BOĞAZİÇİ CAZ KOROSU'NDAN ÇAPULCU MUSUN VAY VAY!

Diğer parçaya geçiyor koro: “Gaz maskesi ala benziyor, biber gazı bala benziyor, benim TOMA’m bana sıkıyor, bulunur bir çare halk ayaktadır, Taksim yolunda barikattadır, çapulcu musun, vay vay”... Boğaziçi Caz Korosu’nun, birkaç gün önce çıkardıkları bu parçalar Gezi Parkı eylemlerinin marşı haline geldi. Biz de koronun Gezi Parkı’ndaki çadırlarına misafir olduk ve bu yaratıcılığı koro şefi Masis Aram Gözbek’le konuştuk.

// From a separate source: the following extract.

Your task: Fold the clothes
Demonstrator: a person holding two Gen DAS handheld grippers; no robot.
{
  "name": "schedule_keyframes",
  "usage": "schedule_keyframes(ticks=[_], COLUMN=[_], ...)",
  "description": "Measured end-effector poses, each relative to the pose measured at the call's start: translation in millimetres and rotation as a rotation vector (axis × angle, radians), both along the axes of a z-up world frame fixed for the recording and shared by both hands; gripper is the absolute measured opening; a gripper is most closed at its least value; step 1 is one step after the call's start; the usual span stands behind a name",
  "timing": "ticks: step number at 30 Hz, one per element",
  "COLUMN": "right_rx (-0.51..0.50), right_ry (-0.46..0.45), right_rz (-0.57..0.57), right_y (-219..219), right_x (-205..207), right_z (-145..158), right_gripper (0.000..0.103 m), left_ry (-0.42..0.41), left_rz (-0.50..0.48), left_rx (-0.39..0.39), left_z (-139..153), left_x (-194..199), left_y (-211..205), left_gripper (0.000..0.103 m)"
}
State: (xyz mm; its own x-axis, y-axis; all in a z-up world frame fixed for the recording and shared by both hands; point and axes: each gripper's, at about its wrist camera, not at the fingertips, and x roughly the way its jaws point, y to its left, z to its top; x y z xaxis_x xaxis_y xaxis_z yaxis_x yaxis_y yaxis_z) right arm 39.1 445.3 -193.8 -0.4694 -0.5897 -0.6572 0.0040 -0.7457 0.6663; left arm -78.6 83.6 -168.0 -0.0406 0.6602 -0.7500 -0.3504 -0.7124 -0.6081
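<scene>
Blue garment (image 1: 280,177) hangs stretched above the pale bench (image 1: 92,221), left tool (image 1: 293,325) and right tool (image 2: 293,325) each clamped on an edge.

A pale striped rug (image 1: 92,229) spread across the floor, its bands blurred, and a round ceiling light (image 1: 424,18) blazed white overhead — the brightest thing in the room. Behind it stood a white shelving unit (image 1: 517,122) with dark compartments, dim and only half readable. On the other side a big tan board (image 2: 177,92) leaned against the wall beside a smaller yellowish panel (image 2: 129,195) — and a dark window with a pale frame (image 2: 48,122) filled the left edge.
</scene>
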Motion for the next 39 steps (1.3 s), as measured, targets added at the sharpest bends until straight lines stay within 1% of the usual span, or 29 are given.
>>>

- Gezi Parkı olaylarını ne zaman öğrendiniz?

- Olaylar başladığında koronun bir kısmıyla Fransa’daydık konser vermek için. Duyduklarımıza, gördüklerimize inanamıyorduk. Paris’teki konserlerde olaylardan bahsedip iki performansımızı direnen arkadaşlarımıza, hayatını kaybedenlere adadık. Pazartesi, eylemin 6. gününde Türkiye’ye döndük. Günlerdir parktayız.
 

- Direnişin şarkısı haline dönüşen “Çapulcular Oldu mu” ve “Çapulcu musun, vay, vay” parçaları da bu sırada çıktı, galiba.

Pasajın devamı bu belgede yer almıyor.